* [ACTION ITEM] Your task is to write out the lines from the line containing "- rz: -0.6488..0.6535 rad" through the last line of the material, exactly.

* [SOURCE RECORDS]
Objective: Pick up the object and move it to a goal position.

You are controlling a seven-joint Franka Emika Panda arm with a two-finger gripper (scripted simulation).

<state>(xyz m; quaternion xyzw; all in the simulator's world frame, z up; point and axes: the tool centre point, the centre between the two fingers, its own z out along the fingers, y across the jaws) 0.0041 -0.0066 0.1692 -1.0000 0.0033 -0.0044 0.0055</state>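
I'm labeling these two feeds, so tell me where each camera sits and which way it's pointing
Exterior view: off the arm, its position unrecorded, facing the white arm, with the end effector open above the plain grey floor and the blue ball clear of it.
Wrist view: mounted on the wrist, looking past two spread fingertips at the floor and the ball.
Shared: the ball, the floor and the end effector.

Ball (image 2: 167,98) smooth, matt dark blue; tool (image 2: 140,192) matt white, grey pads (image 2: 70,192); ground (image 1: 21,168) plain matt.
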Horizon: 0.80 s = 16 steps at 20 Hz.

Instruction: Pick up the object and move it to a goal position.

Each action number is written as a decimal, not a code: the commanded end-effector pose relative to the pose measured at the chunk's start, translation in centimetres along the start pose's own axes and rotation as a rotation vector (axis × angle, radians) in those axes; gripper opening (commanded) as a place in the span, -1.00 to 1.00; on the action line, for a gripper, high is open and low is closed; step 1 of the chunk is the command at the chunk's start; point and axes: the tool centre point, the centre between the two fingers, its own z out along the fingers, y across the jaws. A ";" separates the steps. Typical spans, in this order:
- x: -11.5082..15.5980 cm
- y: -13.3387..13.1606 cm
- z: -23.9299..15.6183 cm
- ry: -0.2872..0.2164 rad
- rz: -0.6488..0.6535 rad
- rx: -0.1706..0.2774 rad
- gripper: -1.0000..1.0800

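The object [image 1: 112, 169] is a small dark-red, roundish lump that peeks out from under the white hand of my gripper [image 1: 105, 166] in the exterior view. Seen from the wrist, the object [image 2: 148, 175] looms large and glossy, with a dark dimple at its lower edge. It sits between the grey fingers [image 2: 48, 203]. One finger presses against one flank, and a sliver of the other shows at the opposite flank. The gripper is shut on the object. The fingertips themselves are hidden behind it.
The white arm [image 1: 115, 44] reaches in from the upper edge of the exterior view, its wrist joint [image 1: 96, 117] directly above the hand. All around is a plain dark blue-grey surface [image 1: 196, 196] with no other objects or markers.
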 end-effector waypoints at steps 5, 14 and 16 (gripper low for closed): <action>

* [OUTPUT OF THE EXERCISE]
- rz: -0.6488..0.6535 rad
- rx: -0.1706..0.2774 rad
- gripper: -1.0000..1.0800

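The object [image 1: 112, 169] is a small dark-red, roundish lump that peeks out from under the white hand of my gripper [image 1: 105, 166] in the exterior view. Seen from the wrist, the object [image 2: 148, 175] looms large and glossy, with a dark dimple at its lower edge. It sits between the grey fingers [image 2: 48, 203]. One finger presses against one flank, and a sliver of the other shows at the opposite flank. The gripper is shut on the object. The fingertips themselves are hidden behind it.
The white arm [image 1: 115, 44] reaches in from the upper edge of the exterior view, its wrist joint [image 1: 96, 117] directly above the hand. All around is a plain dark blue-grey surface [image 1: 196, 196] with no other objects or markers.
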 end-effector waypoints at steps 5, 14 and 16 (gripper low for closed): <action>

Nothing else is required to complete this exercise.